来夢らいむのことは真剣に調べもしなかったくせに、日本の警察も優秀だな」

「雅樹…」

「お前は何も知らない。何も聞いていない。それでいい」

「でも…」


 俺たちは1年に一度来夢らいむの病室で会う。来夢らいむが目覚めるのではないか? と期待して。


「もう10年か」

「うん…」


 俺たちは来夢らいむを挟んで静かにそう呟いた。


 そう…、10年。

 あの日俺は檸檬れもんから連絡を受けた。来夢らいむが事故に遭い緊急搬送されたと。


 車に弾き飛ばされた来夢らいむはそれ以来、目覚めることはない。楽しいことも悲しいことも何もかも一瞬にして理不尽にも奪われたのだ。


「赤い車…」

「えっ?」

「いや、何でもない」


 赤い車。そこには男女4人が乗っていた。警察は来夢らいむを轢き逃げした犯人を捕まえることはなかった。なぜだ? 来夢らいむの事故は世の中にとって、ちっぽけなことだというのだろうか。
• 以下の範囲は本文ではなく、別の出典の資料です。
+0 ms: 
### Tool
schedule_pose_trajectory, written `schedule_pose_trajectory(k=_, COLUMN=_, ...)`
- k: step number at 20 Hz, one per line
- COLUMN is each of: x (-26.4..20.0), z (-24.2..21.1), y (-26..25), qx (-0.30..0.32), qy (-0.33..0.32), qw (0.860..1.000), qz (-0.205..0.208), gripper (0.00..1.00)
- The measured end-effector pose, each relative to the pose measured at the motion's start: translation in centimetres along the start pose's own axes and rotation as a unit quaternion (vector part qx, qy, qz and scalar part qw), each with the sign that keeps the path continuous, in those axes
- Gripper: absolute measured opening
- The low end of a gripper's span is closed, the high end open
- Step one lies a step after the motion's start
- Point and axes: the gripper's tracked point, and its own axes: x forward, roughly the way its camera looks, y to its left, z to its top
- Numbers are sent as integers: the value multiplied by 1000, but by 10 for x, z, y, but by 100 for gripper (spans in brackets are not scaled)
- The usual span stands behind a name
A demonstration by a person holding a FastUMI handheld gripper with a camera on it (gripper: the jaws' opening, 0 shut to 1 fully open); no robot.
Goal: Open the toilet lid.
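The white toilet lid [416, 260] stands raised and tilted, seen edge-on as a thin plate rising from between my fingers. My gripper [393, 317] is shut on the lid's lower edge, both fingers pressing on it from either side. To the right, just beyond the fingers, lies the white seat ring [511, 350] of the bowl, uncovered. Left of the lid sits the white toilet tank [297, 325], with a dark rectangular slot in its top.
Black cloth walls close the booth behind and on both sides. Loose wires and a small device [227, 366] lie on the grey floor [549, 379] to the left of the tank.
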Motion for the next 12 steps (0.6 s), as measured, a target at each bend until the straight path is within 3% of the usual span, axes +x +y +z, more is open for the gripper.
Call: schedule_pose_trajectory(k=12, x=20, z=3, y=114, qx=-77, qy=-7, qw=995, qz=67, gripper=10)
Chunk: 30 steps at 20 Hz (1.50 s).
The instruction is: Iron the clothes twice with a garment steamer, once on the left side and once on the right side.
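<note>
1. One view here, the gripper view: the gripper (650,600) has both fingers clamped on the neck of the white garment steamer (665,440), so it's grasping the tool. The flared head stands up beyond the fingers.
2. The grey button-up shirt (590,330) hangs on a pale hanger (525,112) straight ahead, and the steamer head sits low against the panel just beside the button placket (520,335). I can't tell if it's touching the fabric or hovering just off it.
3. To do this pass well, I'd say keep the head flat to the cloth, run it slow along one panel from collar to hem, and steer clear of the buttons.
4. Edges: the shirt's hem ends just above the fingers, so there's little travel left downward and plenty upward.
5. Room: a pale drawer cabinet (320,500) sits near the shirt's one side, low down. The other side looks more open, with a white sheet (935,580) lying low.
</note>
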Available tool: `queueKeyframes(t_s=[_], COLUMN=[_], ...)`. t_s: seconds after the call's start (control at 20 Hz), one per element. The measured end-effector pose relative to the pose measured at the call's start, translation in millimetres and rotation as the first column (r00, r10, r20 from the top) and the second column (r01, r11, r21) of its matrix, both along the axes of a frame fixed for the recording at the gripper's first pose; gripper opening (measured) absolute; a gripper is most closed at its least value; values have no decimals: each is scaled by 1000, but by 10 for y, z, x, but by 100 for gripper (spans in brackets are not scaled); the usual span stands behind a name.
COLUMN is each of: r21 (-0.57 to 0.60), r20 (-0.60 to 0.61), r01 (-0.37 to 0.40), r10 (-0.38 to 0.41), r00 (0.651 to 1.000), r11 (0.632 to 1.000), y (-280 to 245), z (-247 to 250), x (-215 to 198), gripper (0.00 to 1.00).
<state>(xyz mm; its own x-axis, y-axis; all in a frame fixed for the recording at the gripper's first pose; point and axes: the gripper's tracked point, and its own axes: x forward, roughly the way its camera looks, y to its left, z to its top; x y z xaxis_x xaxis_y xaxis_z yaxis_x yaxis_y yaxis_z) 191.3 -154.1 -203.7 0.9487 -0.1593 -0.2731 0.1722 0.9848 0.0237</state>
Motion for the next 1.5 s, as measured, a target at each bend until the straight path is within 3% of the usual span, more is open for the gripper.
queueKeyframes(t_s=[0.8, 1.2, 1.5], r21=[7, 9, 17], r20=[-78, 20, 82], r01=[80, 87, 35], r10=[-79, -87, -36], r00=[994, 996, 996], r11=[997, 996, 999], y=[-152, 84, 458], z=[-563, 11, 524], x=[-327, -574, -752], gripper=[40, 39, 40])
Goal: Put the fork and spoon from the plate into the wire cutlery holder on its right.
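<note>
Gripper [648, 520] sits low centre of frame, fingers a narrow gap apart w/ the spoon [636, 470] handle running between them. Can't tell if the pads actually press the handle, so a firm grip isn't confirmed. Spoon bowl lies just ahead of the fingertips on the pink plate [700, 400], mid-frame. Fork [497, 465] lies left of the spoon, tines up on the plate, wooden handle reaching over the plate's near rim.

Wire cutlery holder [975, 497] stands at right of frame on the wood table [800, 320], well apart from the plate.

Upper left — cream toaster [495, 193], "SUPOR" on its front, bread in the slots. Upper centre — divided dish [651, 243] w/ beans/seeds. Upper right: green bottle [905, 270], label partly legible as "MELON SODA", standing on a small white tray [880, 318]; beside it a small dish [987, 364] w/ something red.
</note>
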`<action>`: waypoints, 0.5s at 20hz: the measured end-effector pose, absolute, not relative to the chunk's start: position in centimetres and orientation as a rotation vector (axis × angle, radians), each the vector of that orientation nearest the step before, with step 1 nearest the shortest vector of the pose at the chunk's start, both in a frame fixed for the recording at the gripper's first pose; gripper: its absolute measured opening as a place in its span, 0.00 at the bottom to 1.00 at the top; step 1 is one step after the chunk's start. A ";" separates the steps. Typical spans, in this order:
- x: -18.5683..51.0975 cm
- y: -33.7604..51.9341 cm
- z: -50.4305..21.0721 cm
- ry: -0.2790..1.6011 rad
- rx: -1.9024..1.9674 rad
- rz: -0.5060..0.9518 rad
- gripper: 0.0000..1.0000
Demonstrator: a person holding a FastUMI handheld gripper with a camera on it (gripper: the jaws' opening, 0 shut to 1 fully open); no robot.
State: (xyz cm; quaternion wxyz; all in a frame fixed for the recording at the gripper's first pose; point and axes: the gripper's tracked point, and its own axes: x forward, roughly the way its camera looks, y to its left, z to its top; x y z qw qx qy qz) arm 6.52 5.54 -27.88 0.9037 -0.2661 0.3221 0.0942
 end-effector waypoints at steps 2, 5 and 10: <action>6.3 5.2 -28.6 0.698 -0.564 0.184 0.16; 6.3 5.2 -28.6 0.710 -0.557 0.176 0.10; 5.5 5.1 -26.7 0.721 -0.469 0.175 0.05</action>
 加害者のやつらは人生を謳歌し、来夢らいむが経験することが出来なかった時間を無駄に使ってのうのうと暮らしている。そんなこと許されるはずがないっ!


 だから…。



「また来る。来夢らいむ


 俺は来夢らいむの手にそっとキスをして病室を出た。


 俺の来夢らいむ

 あの日から、俺の時間は止まっている。


 あの日、俺は来夢らいむを呼び出した。だから来夢らいむは事故に遭ったのだ。俺はただ何も知らず呑気にレストランで彼女が来るのを待っていた。来夢らいむに渡す指輪を握りしめて。
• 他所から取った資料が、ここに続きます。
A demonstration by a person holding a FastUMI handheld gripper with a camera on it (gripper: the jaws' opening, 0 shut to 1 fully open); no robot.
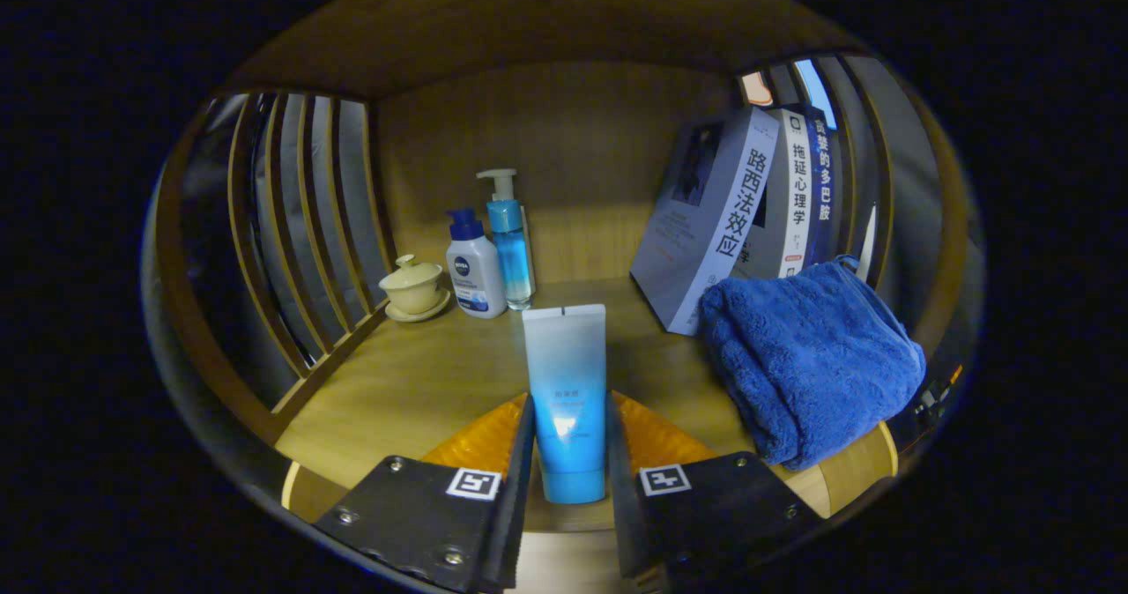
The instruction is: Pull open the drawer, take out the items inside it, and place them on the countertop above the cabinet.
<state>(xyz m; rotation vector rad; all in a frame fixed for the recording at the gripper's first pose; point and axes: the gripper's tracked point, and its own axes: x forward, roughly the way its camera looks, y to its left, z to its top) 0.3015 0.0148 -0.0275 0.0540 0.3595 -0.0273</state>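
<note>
A blue tube [565, 374] stands upright, cap end down, between my two fingers. My gripper [569, 409] is shut on the tube, with both fingers pressing its lower half. The tube's cap sits at or just above the front part of the wooden countertop [414, 382]; I cannot tell whether it touches. The drawer is hidden from this view.
A folded blue towel [806, 356] lies just right of my fingers at the countertop's front edge. Leaning books [714, 224] stand behind it. At the back left are a white pump bottle [476, 272], a clear blue pump bottle [511, 246] and a lidded teacup [412, 285]. Wooden slats [300, 215] close both sides.
</note>
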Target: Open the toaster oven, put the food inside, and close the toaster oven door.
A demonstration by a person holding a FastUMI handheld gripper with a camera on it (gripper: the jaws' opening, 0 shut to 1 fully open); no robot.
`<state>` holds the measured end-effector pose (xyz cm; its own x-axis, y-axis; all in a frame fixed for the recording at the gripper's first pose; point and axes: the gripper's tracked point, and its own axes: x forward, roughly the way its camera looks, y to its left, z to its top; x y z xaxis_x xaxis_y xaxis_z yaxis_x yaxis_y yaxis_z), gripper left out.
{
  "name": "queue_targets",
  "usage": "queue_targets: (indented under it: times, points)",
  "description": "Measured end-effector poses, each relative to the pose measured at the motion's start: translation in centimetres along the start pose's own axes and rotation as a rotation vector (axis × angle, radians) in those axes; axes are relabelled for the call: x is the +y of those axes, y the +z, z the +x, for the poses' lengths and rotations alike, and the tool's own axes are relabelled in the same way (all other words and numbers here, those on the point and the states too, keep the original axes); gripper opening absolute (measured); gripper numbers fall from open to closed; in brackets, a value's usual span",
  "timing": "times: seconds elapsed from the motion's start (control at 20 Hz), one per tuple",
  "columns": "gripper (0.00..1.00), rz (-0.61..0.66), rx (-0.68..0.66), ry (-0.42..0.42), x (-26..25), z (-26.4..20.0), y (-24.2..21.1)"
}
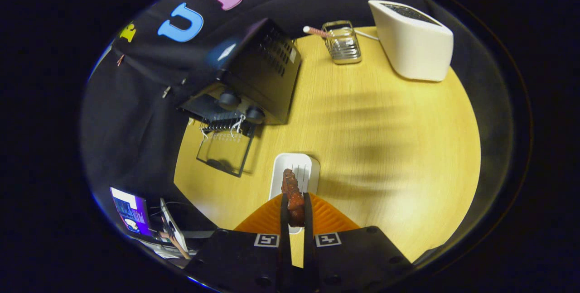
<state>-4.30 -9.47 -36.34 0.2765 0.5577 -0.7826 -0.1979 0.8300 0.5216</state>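
Reddish-brown and glazed, the food (293,195) sits clamped between our jaws, the gripper (295,213) holding it above a white tray (312,170) on the table (385,139). Both fingers (284,220) press on the piece from either side, and its far end sticks out past the fingertips, over the tray's ridged floor.

Pale wood covers the round table. Beyond the tray and to the left, we see the toaster oven (253,75), a black box with vent slots in its side and two dark knobs (242,107) on its front. Its glass door (224,152) hangs open, folded down flat toward us, with the rack's wire edge showing at the mouth. Oven and tray stand apart, with bare tabletop between them.

At the far side of the table stands a small wire holder (343,44) with a pink-tipped stick (315,31) leaning out of it. Just right of it is a white toaster (414,41), its slotted top turned toward the wall. A soft shadow lies across the wood to the right of the tray. Down at the near left, off the table, a lit screen (131,213) glows among cables.
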Motion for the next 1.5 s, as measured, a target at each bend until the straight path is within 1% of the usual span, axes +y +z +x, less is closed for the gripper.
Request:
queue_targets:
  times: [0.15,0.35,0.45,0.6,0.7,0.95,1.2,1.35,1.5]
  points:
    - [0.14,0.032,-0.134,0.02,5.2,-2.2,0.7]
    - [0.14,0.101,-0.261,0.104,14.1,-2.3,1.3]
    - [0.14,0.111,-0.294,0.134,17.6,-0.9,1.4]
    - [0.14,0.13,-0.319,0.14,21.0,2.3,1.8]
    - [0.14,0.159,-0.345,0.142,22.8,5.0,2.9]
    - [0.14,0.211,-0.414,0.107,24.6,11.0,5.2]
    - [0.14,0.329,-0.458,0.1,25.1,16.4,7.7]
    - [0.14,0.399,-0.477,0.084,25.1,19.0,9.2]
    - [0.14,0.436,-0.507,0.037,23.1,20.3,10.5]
 あの時、俺が迎えにいってさえいれば…。悔やんでも悔やみきれない。


 そうやって、俺はそんな俺を許せないでいる。今もずっと…。

 

 だから俺は俺のために復讐を誓った。自己満足、それでいい。そうしないと俺は生きる価値もないんだ。


 加害者の4人を見つけるまで8年もかかってしまったけど。


 それももうすぐ終わる。



 俺たちは雨の中、滑り込むようにして入った定食屋で食事をとった。はたから見たら、恋人同士に見えただろう。
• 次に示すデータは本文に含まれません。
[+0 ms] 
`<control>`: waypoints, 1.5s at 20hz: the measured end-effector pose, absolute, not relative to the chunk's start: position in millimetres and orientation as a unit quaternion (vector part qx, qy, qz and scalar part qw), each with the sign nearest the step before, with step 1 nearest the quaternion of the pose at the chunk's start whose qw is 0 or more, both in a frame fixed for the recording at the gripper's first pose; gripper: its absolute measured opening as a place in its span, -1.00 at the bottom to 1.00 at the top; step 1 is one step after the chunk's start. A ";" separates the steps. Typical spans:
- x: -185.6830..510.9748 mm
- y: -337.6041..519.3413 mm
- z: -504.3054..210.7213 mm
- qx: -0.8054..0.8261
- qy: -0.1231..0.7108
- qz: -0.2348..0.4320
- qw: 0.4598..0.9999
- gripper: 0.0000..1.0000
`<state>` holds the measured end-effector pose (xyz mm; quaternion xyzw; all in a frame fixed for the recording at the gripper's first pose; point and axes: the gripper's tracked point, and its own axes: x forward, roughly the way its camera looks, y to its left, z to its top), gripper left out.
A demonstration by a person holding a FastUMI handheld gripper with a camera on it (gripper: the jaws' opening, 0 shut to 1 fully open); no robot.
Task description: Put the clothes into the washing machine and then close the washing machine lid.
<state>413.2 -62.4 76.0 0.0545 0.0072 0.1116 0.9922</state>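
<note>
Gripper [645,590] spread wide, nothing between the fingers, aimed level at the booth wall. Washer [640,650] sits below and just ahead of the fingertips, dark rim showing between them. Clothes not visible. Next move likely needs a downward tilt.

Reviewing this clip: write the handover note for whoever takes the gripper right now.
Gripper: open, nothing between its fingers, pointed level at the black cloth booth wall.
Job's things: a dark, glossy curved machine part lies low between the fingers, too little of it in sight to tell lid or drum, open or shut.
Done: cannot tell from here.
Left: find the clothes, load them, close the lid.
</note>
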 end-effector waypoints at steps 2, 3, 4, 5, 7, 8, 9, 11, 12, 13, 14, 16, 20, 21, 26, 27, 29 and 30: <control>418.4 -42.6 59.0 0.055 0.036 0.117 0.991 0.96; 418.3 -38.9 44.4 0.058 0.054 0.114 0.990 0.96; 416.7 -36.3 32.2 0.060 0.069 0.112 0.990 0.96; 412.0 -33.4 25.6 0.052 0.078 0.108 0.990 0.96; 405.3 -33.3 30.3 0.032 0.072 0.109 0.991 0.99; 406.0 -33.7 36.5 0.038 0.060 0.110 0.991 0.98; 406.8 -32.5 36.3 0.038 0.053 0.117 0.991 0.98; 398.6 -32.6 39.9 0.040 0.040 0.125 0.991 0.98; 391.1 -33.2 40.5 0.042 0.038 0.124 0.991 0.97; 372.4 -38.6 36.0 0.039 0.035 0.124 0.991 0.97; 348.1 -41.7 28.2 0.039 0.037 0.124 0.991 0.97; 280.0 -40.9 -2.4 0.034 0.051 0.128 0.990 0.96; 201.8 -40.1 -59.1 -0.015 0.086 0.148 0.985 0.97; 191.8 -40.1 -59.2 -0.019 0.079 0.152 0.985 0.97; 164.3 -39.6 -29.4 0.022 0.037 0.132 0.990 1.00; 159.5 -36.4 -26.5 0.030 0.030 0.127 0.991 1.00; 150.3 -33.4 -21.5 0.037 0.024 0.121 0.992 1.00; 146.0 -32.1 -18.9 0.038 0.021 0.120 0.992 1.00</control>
『藤沢市で発見された男性の身元が判明しました。地元の建設会社に勤める高畠勇次さん35歳は、胸などを…』


 店内のテレビから抑揚のないアナウンサーが事件を読み上げている。


『現場付近にいた男が…』


 檸檬れもんも俺もテレビから目が離せなくなった。あの時確かに俺は殺意を持ってこの男を刺した。あの感触はまだはっきりとこの手に残っている。

 もう殺害された被害者たちの関係も警察はみぬいているだろう。


「行こう」


 ご馳走さまと店の人に告げ、俺はスマホを片手に席を立った。

 檸檬れもんもうなずき、俺たちは無言のまま雨の中を再び歩きだす。


「もう帰れよ。俺に構わないでくれ」

「何処に行くの? 部屋には警察がいるかもしれないよ」


 前を歩く俺の腕をぎゅっと掴み、檸檬れもんはそう叫んだ。雨が激しさを増し、人通りもいない夜の道。檸檬れもんの目が濡れているように見えるのは彼女が泣いているからなんだろうか。


「好きにしろ」


 俺は檸檬れもんの手を振りほどき、ポケットに手を突っ込んだ。温もりが怖かった。あと一人片付けるまでは、孤独が相棒でなければならない。そのためだけに、今の俺は生かされているのだから。

 

 あと一人。


 迷いはない。来夢らいむのあの笑顔を奪った奴らをどうしても許すことが出来ない。



「もうやめていいよ。雅樹…」


 俺を呼ぶ来夢らいむの声が聞こえた気がして、慌てて振り向くとそこに来夢らいむが微笑んでいた。あの日と同じ花柄のワンピースを着て…。


来夢らいむ…」


 そんなはずはない。来夢らいむはずっと眠っているのだから。

 俺は目に入った雨をぬぐい、もう一度声の主を探す。そこには雨に濡れ小さく震えながら俺を見つめる檸檬れもんの姿があった。


檸檬れもん…」

「もういいよ。もう終わりにしようよ」

「…」


 あまりにも目の前にいる檸檬れもんが、消えてしまいそうで、俺はその存在を確かめるようにゆっくりと近付く。


檸檬れもん…」

「私……私じゃダメなの?……」


 檸檬れもんは苦しそうに唇を噛み締め、絞り出すように俺に訴えかける。


 10年前と同じ言葉が、また繰り返される。


 来夢らいむを失ったあの日と同じ様に、俺の頭は真っ白になった。